How to Express "Merry Christmas" in Any Language
- By Jenna Maxwell
Every year, people living in countries around the world gather with friends and loved ones in celebration of Christmas. In the United States, the holiday is celebrated on the 25th of December; however, shopping, decorating, and parties with friends, family, and even employers generally take place for a month before the actual date. In many homes in the U.S., the date is celebrated with the giving and receiving of gifts, gathering with family, and a holiday feast. While this is a generalization of how many in the United States celebrate Christmas, it is not a representation of how everyone who lives in the country celebrates it. Additionally, it does not represent how it is celebrated in other parts of the globe. Because there are many people who come from various countries across the globe, some may adhere to customs and the traditions of their country of origin. These differences include how people wish one another a "Merry Christmas" as well.
In some countries, such as Canada, Christmas traditions are very similar to those found in the United States. The United Kingdom is another place that shares many similar traditions with the United States, as many of these traditions originated there. Some differences do exist, however, such as Father Christmas delivering presents to children instead of Santa Claus, for example. British children request presents from Father Christmas, just as American children do with Santa Claus; however, their wish lists are burned in the fire, which allows the ashes to go up the chimney for Father Christmas to read. While Christmas falls on December 25 in Great Britain, the people there also celebrate December 26, which is known as Boxing Day. Instead of "Merry Christmas," residents of the U.K. generally use the greeting "Happy Christmas!"
"Frohliche Weihnachten!" is the greeting given in Germany to wish others a Merry Christmas. There are several traditions in Germany that celebrate Christmas and the Christmas season. On December 6, people celebrate St. Nicholas Day. On the eve of St. Nicholas Day, while children are asleep, St. Nicholas places goodies in the boot or shoe of good children, while placing twigs in the shoe of children who have been bad. In certain areas, people dress as a demon-like creature named Krampus to frighten bad children. Christmas Eve is a special and fun day in Germany, as this is the day that the Christmas tree is decorated and presented to the family or guests. In decorating the Christmas trees, real candles are carefully placed on the tree, not the electric lights that are used in the U.S. Christmas in Germany is also celebrated on both December 25 and December 26. Germany isn't the only place to celebrate St. Nicholas Day: Other countries such as France and Holland also celebrate this day, including the leaving of gifts in shoes. In France, children also place their shoes in front of the fireplace for Father Christmas, or Pere Noel, on Christmas Eve. Pere Noel also has a companion who spanks bad children. His name is Pere Fouettard, or "Father Whipper."
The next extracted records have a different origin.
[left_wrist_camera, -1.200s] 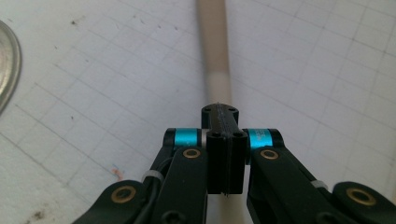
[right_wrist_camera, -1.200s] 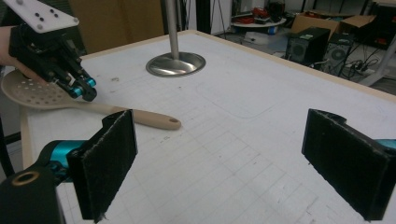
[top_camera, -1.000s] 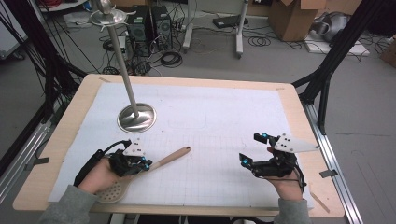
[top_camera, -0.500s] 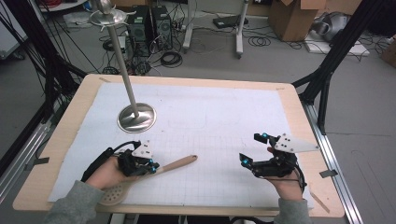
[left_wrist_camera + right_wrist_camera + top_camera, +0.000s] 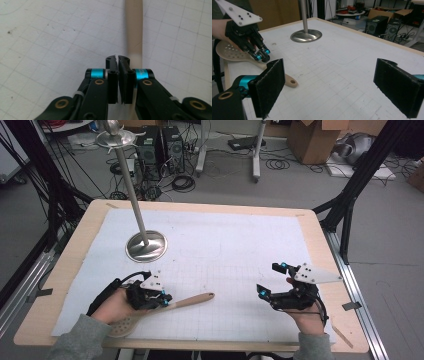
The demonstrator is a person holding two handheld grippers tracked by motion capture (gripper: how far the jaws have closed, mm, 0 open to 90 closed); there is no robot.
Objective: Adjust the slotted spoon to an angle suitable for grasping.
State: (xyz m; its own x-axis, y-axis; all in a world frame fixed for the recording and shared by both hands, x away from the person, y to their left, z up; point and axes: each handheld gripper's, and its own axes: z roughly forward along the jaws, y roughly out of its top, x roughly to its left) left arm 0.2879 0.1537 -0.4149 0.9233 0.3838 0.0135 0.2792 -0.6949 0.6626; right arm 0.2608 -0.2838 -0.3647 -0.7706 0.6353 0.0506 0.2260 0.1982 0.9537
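Spoon [image 5: 172, 305] lies on the counter [image 5: 65, 270], its handle pointing to 2 o'clock. The left gripper [image 5: 162, 301] is right over the handle, jaws pressed together and empty. The right gripper [image 5: 266, 280], jaws wide apart, sits well away at 3 o'clock.

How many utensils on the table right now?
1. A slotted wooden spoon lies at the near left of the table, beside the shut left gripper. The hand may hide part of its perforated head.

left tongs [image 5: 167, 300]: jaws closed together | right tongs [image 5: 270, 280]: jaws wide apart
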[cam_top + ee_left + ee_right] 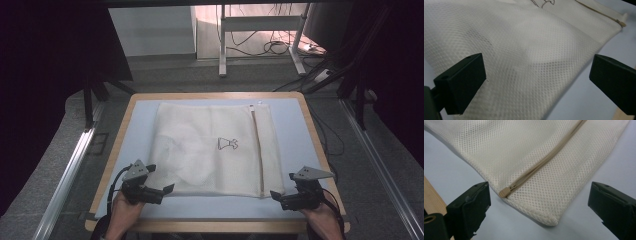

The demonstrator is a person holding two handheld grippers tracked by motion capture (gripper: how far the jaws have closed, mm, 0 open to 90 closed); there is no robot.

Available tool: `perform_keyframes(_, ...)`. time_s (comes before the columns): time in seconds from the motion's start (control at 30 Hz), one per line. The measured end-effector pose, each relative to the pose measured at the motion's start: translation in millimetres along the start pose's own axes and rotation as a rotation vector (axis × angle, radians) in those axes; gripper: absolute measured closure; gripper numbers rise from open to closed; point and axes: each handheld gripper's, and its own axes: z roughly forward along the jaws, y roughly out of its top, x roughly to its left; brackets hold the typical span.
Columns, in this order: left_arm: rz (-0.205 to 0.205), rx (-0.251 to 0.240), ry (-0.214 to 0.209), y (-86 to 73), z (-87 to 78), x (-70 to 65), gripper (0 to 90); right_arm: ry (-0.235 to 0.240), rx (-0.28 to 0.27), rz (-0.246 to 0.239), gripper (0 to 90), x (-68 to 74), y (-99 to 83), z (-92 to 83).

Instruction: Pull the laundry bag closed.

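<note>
From the high view, a white mesh laundry bag (212, 150) lies flat in the middle of the table (300, 107), a small dark print on its top face and a zipper (258, 150) running near its right edge. The left claw (167, 189) sits just beside the bag's near left corner, and the right claw (274, 194) just beside its near right corner; both are released and grasp nothing.

In the left gripper view, the mesh laundry bag (524, 50) spreads ahead of the wide-apart jaws, its lower edge passing between them, untouched.

In the right gripper view, the bag's corner (549, 218) and the zipper pull (505, 192) lie between the spread jaws, clear of both.
</note>
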Motion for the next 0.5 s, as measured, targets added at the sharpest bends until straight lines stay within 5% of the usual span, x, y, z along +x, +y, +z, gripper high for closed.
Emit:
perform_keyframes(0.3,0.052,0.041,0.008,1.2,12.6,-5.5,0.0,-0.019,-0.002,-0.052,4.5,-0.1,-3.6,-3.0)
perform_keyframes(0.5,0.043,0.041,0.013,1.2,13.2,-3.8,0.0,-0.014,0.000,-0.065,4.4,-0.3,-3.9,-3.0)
In some countries, Christmas is celebrated on a day other than December 25. In Ethiopia, for example, the holiday is celebrated in January on the 7th. This difference occurs because the country follows the Julian calendar. The people of Ethiopia who celebrate Christmas fast on Christmas Eve and then attend a celebration called Ganna, which takes place in the Ethiopian Orthodox church, on Christmas. Children typically do not receive gifts on Christmas, and a game, also named Ganna, is a popular sport. People in Ethiopia give the Christmas greeting "Melkam Ganna!"
People in Sweden greet one another on Christmas with the phrase "God Jul!" In Sweden, the holiday lasts nearly two months. The lighting of a candle on an Advent wreath every Sunday before Christmas is a common tradition in Sweden. The main celebration is December 25, which people celebrate by attending church services. The day before Christmas, the tradition is for Jultomten, not Santa Claus, to bring gifts for children. Children light a candle in windows and leave Jultomten porridge. Also on Christmas Eve, families share a large dinner. The Christmas tree remains standing in Sweden until January 13.
There are many, many other traditions and greetings around the world. In Egypt, one might hear Merry Christmas, or it may be said in Arabic "I'D Miilad Said Oua Sana Saida," or in French, "Joyeux Noel." "Buon Natale, or "Buone Feste Natalizie," is how Italians wish one another a Merry Christmas. In Japan, "Kurisumasu Omedeto" is the traditional way of wishing someone a merry Christmas.